Graham's departure a big loss for party - and nation

November 05, 2003|By Jules Witcover

WASHINGTON - The Democratic Party suffered a major loss the other day when Sen. Bob Graham of Florida announced that he will not seek a fourth term next year - and not just because the decision could cost the party his Senate seat.

That certainly looms as a critical price to pay because three other Southern Democrats in the Senate - the venerable Ernest F. Hollings of South Carolina, Zell Miller of Georgia and John Edwards of North Carolina - also are retiring from that body, opening the once Solid South of the Democrats to further erosion by the Republicans.

But the Democratic hopes of overtaking the GOP's current 51-49 voting edge in the Senate (counting Independent James M. Jeffords of Vermont voting with the Dems) were not very bright even before Mr. Graham decided to retire after 35 years as a Florida legislator, governor and U.S. senator.

As a national figure, Mr. Graham never has been a shining star, as his brief and unsuccessful bid for the Democratic presidential nomination proved. Despite his durability as a politician (he has never lost an election), Mr. Graham's soft and gentlemanly style set off no sparks for him as a presidential candidate. Nor was he able to generate the money needed for an effective national campaign.

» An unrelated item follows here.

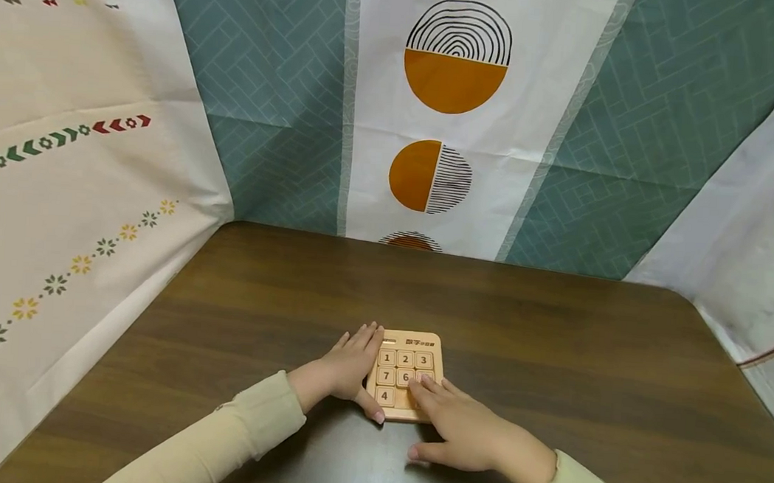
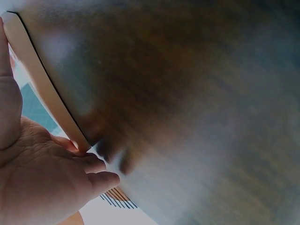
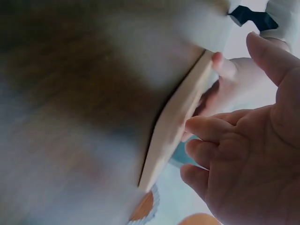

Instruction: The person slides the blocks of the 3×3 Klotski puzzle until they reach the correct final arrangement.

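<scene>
A wooden number sliding puzzle (image 1: pixel 438 359) lies flat on the table, its tiles marked 1, 2, 3, 7, 6 and 4 in sight. My left hand (image 1: pixel 350 365) holds its left side, the thumb at the near corner and the index finger at the far one. Over the lower right of the puzzle is my right hand (image 1: pixel 465 427), fingers extended, fingertips on the tiles beside the 6 tile (image 1: pixel 405 376); they hide part of the tray. In the left wrist view, the wooden edge (image 2: pixel 51 89) runs between thumb and fingers. The right wrist view shows relaxed right fingers (image 3: pixel 201 129) by the puzzle's edge.
The dark brown wooden table (image 1: pixel 278 286) extends around the puzzle. Behind it hangs a teal and white cloth (image 1: pixel 382 101) with orange half circles. A white patterned cloth (image 1: pixel 67 141) hangs at the left, and a pale cloth (image 1: pixel 754 220) at the right.
</scene>
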A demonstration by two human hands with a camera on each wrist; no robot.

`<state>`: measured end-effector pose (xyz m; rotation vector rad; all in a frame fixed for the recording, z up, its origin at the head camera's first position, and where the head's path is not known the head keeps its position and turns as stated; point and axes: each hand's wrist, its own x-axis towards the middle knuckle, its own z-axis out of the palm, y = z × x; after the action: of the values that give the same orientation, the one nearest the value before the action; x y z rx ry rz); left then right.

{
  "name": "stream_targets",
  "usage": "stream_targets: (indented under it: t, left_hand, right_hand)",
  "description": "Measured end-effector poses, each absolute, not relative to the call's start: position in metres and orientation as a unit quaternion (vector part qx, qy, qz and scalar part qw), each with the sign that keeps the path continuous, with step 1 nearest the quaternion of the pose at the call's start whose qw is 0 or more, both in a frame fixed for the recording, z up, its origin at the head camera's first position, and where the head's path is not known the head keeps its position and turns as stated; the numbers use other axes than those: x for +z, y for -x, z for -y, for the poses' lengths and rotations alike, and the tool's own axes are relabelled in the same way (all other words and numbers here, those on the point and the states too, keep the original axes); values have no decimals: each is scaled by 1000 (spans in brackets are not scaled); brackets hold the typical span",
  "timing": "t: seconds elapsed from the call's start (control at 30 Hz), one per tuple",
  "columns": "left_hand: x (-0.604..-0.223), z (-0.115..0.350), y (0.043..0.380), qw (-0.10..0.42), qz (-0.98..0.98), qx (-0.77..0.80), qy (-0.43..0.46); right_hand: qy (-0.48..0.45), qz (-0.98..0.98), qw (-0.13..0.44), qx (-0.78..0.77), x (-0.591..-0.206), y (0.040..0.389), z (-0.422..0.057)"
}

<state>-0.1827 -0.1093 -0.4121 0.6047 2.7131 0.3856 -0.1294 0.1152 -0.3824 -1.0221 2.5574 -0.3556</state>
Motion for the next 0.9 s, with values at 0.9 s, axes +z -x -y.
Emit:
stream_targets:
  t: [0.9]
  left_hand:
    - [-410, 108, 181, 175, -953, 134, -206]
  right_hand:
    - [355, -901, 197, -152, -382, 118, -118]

He has been, nevertheless, Florida's most popular political figure since his days in the 1980s as the state's governor and was a finalist in Al Gore's search for a running mate in the 2000 presidential race. He has also been mentioned as a possible vice presidential nominee for 2004 to help carry critical Florida. It remains to be seen whether his decision to leave the Senate closes that door.

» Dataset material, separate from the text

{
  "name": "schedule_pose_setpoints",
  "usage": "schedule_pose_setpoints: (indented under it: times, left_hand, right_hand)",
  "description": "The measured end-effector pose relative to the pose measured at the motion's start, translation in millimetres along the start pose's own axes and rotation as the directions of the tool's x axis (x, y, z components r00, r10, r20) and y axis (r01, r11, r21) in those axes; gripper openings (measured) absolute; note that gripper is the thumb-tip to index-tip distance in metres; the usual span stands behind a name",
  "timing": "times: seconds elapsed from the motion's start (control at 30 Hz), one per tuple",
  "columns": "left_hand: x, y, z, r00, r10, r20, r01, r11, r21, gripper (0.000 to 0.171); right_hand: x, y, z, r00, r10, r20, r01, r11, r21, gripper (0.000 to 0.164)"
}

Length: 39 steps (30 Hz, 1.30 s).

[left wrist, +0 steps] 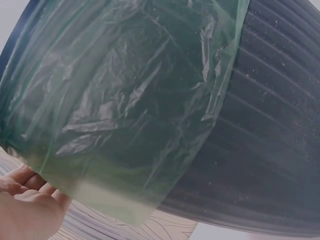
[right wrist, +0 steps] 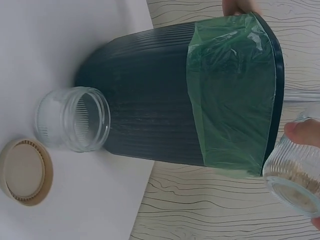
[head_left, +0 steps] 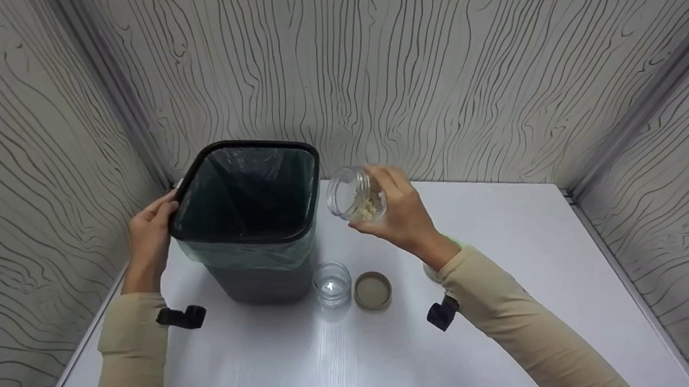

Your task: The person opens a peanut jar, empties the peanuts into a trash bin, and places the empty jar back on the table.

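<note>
A dark trash bin lined with a green plastic bag stands on the left of the table. At the left side of its black rim, my left hand grips the bin; some of its fingers are hidden behind the edge. My right hand holds a ribbed glass jar in the air, right of the bin. This jar is tilted, its open mouth facing the bin, and small pale pieces lie inside it.
A second, lidless glass jar stands on the white table beside the bin's base. Right of it lies a round beige lid, its inner side up. A partly hidden object with a green edge sits behind my right wrist.
</note>
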<state>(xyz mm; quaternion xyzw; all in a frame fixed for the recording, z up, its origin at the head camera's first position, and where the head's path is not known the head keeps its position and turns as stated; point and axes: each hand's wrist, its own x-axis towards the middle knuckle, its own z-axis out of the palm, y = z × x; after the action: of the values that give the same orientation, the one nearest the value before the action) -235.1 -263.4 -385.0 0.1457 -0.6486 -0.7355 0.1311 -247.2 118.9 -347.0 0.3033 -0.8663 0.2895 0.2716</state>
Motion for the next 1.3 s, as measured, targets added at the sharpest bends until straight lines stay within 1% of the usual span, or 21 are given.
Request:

Beyond all these reasons for Democrats to deplore Mr. Graham's announcement of Senate retirement, his departure will remove from the touted world's greatest deliberative body one of its most decent and public-minded members.

It's noteworthy that on the day he informed Floridians that he would not ask them for a fourth six-year term next year, he was helping to repair the roof on Lincoln High School in the state capital of Tallahassee. It was another of the "work days" he has undertaken regularly since his first run for the governorship in 1978.

The days started as a clever political gimmick to demonstrate his regular-guy interest in the average working man, and it succeeded famously. (It was at one of these, a chicken-plucking chore at a Florida processing plant, where I first met him.) But he vowed that in the course of these stints, he learned more about his working-stiff constituents and could better relate to their problems.

That he was out repairing that school roof when he had already decided not to seek re-election said volumes about the man's commitment and integrity. That's why his departure from the Senate will be a loss not only to his Democratic Party, but to the country.

As a former chairman of the Senate Select Committee on Intelligence, Mr. Graham served in the same bipartisan manner as his successor in that post, Republican Sen. Richard G. Lugar of Indiana, who in his even longer Senate service has been a GOP mirror image of Mr. Graham. Together, they have been perhaps the most respected pair across the partisan aisle in that ordinarily contentious forum.

Only a week or so ago, I encountered Mr. Graham and his wife, Adele, shopping at a suburban supermarket across the Potomac in Arlington. Shortly after he had withdrawn as a presidential candidate, Mr. Graham spoke animatedly about the war in Iraq, which he alone of the senators running for president had voted against.

With a year to go before leaving the Senate, it's likely Bob Graham's quiet voice will continue to be heard there on that and other critical issues of the day - even as the two parties start scrambling to claim his seat, if not the esteem in which he has been held.

Jules Witcover writes from The Sun's Washington bureau and appears Mondays, Wednesdays and Fridays.